Just looked through the duplicate post , it does'nt answer my question, which is : What should i do if i wanna replacing all characters between the pattern let say i wanna replace all strings between"said:" and "click to expand" for all rows of a 100X1 data frame. all rows contains set of strings and output should be dataframe of dimensions 100X1: ops<-gsub("(said:).*?(click to expand\\.{3})", "\\1 \\2", test)

@WiktorStribiżew thanks it seems to work only issue i also wanna remove "said:" & "click to expand..." I made the following reproducible code you can see "said:" & "click to expand..." are not getting removed.

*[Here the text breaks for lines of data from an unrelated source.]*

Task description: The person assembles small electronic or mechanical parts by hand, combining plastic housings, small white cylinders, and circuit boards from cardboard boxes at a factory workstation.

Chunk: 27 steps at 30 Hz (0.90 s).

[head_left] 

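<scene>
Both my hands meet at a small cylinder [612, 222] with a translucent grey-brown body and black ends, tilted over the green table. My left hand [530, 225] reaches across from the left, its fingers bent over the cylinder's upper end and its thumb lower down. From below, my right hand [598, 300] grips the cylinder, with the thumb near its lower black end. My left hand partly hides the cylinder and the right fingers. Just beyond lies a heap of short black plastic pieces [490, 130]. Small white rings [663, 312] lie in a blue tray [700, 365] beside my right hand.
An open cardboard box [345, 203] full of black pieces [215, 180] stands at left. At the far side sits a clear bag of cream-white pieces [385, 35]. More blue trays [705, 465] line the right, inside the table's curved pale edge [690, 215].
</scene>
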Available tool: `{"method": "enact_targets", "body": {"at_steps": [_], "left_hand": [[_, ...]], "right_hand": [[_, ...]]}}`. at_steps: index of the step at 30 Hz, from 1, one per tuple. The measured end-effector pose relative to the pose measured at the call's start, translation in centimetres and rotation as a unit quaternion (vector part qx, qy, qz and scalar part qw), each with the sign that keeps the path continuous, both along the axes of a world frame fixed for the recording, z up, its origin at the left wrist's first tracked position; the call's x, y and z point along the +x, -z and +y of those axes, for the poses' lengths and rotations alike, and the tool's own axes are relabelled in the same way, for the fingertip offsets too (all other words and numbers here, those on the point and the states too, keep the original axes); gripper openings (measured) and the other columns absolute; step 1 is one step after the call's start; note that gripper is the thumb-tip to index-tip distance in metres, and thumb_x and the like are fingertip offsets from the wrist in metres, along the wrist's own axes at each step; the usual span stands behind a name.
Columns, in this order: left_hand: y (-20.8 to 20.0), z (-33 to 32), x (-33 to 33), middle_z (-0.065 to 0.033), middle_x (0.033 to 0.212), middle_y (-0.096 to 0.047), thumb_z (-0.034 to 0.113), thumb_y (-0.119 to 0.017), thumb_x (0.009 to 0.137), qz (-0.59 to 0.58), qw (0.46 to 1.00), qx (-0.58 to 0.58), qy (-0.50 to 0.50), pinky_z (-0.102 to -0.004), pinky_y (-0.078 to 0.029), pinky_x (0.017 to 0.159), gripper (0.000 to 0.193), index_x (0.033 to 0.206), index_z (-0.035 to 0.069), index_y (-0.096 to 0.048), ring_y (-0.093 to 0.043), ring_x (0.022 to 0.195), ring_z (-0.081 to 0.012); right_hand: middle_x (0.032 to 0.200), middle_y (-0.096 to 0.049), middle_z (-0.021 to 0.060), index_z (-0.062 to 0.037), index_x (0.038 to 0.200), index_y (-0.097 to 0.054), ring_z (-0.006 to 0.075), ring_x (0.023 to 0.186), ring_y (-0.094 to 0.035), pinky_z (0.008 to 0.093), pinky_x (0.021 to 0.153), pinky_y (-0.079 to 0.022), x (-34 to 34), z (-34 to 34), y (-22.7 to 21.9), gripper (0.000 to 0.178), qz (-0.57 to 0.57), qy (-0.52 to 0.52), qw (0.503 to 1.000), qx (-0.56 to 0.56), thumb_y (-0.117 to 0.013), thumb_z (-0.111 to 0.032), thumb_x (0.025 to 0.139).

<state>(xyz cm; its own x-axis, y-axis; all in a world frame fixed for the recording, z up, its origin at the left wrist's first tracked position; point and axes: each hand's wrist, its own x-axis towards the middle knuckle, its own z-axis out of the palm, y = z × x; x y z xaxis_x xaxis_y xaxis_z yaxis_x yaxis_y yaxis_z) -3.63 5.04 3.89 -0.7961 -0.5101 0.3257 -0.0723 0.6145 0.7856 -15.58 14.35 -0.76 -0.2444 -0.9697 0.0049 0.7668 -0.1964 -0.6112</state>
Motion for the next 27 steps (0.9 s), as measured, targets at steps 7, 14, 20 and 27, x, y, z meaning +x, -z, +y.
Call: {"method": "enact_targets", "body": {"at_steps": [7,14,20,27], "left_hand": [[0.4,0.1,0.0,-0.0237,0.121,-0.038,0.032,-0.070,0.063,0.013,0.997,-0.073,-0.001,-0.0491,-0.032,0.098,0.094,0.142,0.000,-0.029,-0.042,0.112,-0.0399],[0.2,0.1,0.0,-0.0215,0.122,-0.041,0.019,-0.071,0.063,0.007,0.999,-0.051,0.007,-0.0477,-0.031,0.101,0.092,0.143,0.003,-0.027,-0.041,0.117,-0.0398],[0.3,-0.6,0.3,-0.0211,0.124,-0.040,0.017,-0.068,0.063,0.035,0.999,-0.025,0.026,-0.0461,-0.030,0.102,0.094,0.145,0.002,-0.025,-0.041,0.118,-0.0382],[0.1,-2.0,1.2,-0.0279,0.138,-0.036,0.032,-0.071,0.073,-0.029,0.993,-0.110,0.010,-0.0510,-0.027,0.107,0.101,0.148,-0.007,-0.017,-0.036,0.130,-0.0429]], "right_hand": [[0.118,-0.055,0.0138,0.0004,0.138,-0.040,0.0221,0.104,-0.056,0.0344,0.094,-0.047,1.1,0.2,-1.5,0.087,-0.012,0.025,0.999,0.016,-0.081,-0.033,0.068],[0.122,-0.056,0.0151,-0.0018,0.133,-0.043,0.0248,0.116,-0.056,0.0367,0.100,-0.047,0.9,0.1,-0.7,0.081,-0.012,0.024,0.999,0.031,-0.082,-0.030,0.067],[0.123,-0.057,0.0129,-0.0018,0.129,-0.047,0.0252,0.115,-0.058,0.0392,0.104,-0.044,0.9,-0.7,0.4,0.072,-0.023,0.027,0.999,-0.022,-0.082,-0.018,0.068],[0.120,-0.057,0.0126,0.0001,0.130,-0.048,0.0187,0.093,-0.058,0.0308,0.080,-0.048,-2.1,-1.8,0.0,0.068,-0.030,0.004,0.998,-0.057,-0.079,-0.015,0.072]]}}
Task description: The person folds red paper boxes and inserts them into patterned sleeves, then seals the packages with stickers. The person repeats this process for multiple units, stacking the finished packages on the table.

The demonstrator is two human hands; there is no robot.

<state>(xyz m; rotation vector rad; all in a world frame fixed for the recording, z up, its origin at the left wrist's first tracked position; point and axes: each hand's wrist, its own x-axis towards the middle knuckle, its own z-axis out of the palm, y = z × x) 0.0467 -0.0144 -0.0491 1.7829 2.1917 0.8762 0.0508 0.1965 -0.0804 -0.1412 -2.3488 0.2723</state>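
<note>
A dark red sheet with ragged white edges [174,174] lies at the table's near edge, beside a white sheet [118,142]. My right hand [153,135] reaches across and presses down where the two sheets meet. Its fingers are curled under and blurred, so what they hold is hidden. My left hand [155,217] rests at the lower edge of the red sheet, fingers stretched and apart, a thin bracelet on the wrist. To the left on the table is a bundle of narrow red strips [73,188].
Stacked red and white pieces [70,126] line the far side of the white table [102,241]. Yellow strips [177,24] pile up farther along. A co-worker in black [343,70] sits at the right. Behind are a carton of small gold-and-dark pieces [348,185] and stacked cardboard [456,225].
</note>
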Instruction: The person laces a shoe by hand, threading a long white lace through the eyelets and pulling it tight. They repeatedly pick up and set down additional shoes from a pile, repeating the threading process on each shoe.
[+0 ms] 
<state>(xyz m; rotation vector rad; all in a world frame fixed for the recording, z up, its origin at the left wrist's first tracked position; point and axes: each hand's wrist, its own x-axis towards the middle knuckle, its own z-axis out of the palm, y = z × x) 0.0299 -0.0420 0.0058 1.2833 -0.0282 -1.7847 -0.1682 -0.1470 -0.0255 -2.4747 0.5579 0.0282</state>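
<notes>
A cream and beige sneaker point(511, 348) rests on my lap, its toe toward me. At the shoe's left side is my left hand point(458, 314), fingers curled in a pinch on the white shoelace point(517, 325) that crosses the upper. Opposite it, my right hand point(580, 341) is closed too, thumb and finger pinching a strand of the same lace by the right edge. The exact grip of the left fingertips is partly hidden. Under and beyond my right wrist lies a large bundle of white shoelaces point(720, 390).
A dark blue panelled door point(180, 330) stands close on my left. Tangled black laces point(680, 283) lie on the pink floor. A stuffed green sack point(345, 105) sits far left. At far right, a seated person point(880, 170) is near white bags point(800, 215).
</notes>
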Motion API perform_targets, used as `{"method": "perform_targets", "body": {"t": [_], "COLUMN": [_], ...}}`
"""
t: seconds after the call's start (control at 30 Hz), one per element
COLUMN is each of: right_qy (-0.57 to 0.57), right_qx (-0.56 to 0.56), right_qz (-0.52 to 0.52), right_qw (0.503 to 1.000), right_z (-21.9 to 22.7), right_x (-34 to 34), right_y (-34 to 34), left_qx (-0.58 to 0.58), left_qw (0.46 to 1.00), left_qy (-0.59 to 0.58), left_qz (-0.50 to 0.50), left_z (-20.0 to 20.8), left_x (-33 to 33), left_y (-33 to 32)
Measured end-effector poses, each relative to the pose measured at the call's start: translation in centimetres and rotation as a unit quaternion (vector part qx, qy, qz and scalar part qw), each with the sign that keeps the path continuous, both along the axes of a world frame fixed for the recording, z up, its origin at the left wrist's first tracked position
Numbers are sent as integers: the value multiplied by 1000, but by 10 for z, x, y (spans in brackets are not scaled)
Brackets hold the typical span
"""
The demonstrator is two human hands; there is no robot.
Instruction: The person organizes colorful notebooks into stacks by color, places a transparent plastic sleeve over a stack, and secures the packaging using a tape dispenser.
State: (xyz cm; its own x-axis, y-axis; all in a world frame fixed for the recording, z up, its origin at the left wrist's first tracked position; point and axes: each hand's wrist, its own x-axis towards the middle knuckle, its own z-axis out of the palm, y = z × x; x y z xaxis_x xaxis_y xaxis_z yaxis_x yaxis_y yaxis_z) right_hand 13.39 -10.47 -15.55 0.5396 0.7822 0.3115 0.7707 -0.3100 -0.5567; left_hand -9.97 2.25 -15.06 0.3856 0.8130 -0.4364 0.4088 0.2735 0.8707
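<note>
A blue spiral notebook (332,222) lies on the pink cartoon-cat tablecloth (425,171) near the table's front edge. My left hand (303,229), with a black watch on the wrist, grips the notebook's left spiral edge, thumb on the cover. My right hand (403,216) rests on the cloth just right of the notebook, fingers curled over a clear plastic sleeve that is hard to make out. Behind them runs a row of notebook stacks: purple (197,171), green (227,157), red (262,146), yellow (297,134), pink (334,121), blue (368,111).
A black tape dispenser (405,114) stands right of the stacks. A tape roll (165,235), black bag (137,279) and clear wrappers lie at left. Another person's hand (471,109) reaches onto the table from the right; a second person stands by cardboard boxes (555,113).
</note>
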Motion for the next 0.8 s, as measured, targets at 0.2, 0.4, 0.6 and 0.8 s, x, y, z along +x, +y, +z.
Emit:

test<-as.data.frame(c("he said: i wanna be a rockstar click to expand....ok great but how you gonna do it", 
                      "rockstar said: so how you gonna do it click to expand.... we are wanna be a big rockstar, hang out in collest bar vip with movie star"),stringsAsFactors=FALSE)
ops<-lapply(test, gsub, pattern = '(said:).*?(click to expand\\.{3})', replacement ="\\1 \\2", perl=TRUE)
ops<-as.data.frame(ops,stringsAsFactors = FALSE)

Solution

  • To remove all substrings spanning from said: till the leftmost click to expand... from all the columns in a dataframe you may use

    content2[] <- lapply(content2, gsub, pattern = '(?s)said:.*?click to expand\\.{3}', replacement =" ", perl=TRUE)
    

    The PCRE regex (note the perl=TRUE enables the PCRE engine) matches:

    • (?s) - enables . to match line break chars (it does not by default)
    • said: - a string (to match it as a whole word add \b in front)
    • .*? - any 0+ chars, as few as possible
    • click to expand\.{3} - click to expand... substring (\.{3} matches a . char thrice).